(TASK MATERIAL)

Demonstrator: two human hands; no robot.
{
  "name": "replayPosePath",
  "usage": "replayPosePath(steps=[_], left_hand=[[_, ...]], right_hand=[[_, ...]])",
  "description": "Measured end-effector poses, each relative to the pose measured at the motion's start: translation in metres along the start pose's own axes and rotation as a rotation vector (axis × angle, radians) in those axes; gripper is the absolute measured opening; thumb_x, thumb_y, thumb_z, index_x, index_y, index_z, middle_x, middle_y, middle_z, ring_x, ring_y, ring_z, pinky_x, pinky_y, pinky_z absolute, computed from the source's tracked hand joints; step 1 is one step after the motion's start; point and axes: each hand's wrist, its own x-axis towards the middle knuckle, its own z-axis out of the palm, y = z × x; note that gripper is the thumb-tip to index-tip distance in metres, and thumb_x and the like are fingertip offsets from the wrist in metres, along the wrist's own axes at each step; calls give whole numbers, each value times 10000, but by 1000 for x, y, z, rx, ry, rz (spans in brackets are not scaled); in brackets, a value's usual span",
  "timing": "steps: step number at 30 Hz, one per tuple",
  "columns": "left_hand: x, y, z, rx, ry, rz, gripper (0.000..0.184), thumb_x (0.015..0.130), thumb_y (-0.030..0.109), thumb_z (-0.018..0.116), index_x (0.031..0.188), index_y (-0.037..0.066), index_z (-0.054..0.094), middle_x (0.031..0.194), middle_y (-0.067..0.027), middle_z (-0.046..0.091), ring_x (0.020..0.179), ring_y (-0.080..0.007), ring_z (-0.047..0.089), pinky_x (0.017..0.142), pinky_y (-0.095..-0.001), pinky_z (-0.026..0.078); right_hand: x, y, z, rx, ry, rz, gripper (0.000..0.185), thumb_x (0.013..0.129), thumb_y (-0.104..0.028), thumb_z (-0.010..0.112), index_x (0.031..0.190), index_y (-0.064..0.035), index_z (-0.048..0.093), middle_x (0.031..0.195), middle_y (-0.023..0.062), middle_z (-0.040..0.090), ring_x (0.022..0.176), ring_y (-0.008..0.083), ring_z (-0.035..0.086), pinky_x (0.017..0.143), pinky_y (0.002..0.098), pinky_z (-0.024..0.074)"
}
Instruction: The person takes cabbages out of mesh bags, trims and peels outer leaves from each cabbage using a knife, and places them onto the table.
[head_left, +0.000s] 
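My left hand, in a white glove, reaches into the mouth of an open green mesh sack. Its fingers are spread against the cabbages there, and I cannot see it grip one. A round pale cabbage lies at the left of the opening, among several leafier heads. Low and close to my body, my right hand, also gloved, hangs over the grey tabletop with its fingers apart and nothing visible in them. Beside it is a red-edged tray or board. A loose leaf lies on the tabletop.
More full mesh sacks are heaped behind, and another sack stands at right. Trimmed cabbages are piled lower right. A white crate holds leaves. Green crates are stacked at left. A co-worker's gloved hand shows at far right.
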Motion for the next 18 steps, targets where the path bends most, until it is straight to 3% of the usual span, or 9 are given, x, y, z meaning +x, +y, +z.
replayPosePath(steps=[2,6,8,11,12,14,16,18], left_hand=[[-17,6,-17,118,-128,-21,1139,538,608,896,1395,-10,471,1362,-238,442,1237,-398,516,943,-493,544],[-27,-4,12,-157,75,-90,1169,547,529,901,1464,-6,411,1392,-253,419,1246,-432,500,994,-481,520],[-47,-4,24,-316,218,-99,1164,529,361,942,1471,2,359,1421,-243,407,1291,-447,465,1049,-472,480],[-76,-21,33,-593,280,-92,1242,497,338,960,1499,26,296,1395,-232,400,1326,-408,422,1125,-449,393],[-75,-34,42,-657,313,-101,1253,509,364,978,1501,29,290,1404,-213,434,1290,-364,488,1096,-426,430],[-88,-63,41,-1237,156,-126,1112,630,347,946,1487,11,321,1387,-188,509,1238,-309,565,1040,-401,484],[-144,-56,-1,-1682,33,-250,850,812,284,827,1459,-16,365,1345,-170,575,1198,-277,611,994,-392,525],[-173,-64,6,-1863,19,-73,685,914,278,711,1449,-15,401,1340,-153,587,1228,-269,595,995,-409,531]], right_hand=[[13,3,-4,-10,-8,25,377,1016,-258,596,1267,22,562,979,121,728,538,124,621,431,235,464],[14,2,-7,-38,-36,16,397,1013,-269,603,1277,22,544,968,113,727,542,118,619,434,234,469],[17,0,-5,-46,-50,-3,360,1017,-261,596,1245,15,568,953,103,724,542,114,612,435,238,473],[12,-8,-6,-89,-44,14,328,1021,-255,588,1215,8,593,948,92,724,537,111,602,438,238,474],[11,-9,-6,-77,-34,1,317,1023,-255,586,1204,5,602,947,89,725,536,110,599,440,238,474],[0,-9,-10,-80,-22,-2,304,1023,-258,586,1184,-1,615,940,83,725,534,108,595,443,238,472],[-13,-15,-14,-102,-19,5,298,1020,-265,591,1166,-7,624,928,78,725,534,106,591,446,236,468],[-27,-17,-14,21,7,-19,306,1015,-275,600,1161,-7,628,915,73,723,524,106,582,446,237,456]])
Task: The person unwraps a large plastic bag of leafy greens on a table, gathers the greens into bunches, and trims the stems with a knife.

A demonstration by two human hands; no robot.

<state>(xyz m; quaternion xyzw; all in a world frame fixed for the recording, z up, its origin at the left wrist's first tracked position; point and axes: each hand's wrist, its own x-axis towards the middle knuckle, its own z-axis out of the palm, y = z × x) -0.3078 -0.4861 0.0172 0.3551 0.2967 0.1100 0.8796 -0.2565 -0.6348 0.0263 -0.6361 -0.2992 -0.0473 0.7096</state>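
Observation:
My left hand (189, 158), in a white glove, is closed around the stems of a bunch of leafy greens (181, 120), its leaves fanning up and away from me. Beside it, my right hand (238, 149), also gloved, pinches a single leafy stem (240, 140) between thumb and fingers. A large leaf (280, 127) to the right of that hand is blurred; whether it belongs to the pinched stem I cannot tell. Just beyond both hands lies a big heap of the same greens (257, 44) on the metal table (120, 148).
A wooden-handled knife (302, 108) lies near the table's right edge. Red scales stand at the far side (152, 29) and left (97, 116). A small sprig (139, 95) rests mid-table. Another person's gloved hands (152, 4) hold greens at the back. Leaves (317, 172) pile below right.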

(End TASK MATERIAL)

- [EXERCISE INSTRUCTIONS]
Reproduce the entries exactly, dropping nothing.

- [ANSWER BOX]
Demonstrator: two human hands; no robot.
{
  "name": "replayPosePath",
  "usage": "replayPosePath(steps=[_], left_hand=[[_, ...]], right_hand=[[_, ...]])",
  "description": "Measured end-effector poses, each relative to the pose measured at the motion's start: translation in metres along the start pose's own axes and rotation as a rotation vector (axis × angle, radians) in those axes; gripper is the absolute measured opening; thumb_x, thumb_y, thumb_z, index_x, index_y, index_z, middle_x, middle_y, middle_z, ring_x, ring_y, ring_z, pinky_x, pinky_y, pinky_z absolute, computed from the source's tracked hand joints; step 1 is one step after the motion's start; point and axes: each hand's wrist, its own x-axis towards the middle knuckle, its own z-axis out of the palm, y = z × x; note that gripper is the thumb-tip to index-tip distance in metres, and thumb_x and the like are fingertip offsets from the wrist in metres, along the wrist's own axes at each step; calls give whole numbers, each value times 10000, but by 1000 for x, y, z, rx, ry, rz (spans in brackets are not scaled); in brackets, a value's usual span",
  "timing": "steps: step number at 30 Hz, one per tuple",
  "columns": "left_hand: x, y, z, rx, ry, rz, gripper (0.000..0.184), thumb_x (0.015..0.130), thumb_y (-0.030..0.109), thumb_z (-0.018..0.116), index_x (0.031..0.188), index_y (-0.037..0.066), index_z (-0.054..0.094), middle_x (0.031..0.194), middle_y (-0.067..0.027), middle_z (-0.046..0.091), ring_x (0.020..0.179), ring_y (-0.080..0.007), ring_z (-0.047..0.089), pinky_x (0.017..0.142), pinky_y (-0.095..-0.001), pinky_z (-0.026..0.078); right_hand: x, y, z, rx, ry, rz, gripper (0.000..0.185), thumb_x (0.013..0.129), thumb_y (-0.104..0.028), thumb_z (-0.010..0.112), index_x (0.031..0.190), index_y (-0.064..0.035), index_z (-0.048..0.093), middle_x (0.031..0.195), middle_y (-0.023..0.062), middle_z (-0.040..0.090), ring_x (0.022..0.176), ring_y (-0.008..0.083), ring_z (-0.035..0.086), pinky_x (0.017..0.143), pinky_y (0.002..0.098), pinky_z (-0.024..0.074)"
}
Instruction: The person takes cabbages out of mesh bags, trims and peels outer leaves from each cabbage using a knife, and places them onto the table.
[head_left, +0.000s] 
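My left hand, in a white glove, reaches into the mouth of an open green mesh sack. Its fingers are spread against the cabbages there, and I cannot see it grip one. A round pale cabbage lies at the left of the opening, among several leafier heads. Low and close to my body, my right hand, also gloved, hangs over the grey tabletop with its fingers apart and nothing visible in them. Beside it is a red-edged tray or board. A loose leaf lies on the tabletop.
More full mesh sacks are heaped behind, and another sack stands at right. Trimmed cabbages are piled lower right. A white crate holds leaves. Green crates are stacked at left. A co-worker's gloved hand shows at far right.
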Motion for the next 18 steps, targets where the path bends most, until it is straight to 3% of the usual span, or 9 are given, x, y, z meaning +x, +y, +z.
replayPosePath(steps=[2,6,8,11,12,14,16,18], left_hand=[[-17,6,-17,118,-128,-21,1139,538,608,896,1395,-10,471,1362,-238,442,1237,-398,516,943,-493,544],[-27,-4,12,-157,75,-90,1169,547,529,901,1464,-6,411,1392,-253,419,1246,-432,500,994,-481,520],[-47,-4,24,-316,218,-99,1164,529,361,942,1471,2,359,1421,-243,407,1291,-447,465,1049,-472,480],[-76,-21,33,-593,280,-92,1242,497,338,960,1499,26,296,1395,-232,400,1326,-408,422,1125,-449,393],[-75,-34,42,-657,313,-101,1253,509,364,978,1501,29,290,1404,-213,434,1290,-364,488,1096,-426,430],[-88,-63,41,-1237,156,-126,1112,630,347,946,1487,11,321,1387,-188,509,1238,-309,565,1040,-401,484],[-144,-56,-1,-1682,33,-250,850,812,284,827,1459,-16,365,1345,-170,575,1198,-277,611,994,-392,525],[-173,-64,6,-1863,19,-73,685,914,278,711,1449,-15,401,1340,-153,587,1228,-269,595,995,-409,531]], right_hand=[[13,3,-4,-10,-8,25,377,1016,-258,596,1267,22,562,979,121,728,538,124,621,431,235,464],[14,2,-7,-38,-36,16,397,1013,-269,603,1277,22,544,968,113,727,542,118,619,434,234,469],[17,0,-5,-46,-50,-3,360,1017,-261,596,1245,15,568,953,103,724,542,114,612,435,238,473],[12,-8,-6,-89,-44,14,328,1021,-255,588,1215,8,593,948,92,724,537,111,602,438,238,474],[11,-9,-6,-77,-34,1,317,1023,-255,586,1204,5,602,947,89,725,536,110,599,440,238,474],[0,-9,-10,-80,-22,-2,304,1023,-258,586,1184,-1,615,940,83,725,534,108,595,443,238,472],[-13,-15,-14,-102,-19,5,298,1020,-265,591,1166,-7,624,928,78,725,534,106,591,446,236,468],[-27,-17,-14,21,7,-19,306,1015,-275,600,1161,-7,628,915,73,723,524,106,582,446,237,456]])
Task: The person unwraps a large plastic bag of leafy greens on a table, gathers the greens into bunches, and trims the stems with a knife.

A demonstration by two human hands; no robot.

<state>(xyz m; quaternion xyzw; all in a world frame fixed for the recording, z up, its origin at the left wrist's first tracked position; point and axes: each hand's wrist, its own x-axis towards the middle knuckle, its own z-axis out of the palm, y = z × x) -0.3078 -0.4861 0.0172 0.3551 0.2967 0.1100 0.8796 -0.2565 -0.6348 0.0263 -0.6361 -0.2992 -0.0473 0.7096</state>
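Observation:
My left hand (189, 158), in a white glove, is closed around the stems of a bunch of leafy greens (181, 120), its leaves fanning up and away from me. Beside it, my right hand (238, 149), also gloved, pinches a single leafy stem (240, 140) between thumb and fingers. A large leaf (280, 127) to the right of that hand is blurred; whether it belongs to the pinched stem I cannot tell. Just beyond both hands lies a big heap of the same greens (257, 44) on the metal table (120, 148).
A wooden-handled knife (302, 108) lies near the table's right edge. Red scales stand at the far side (152, 29) and left (97, 116). A small sprig (139, 95) rests mid-table. Another person's gloved hands (152, 4) hold greens at the back. Leaves (317, 172) pile below right.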

No part of the exercise remains unanswered.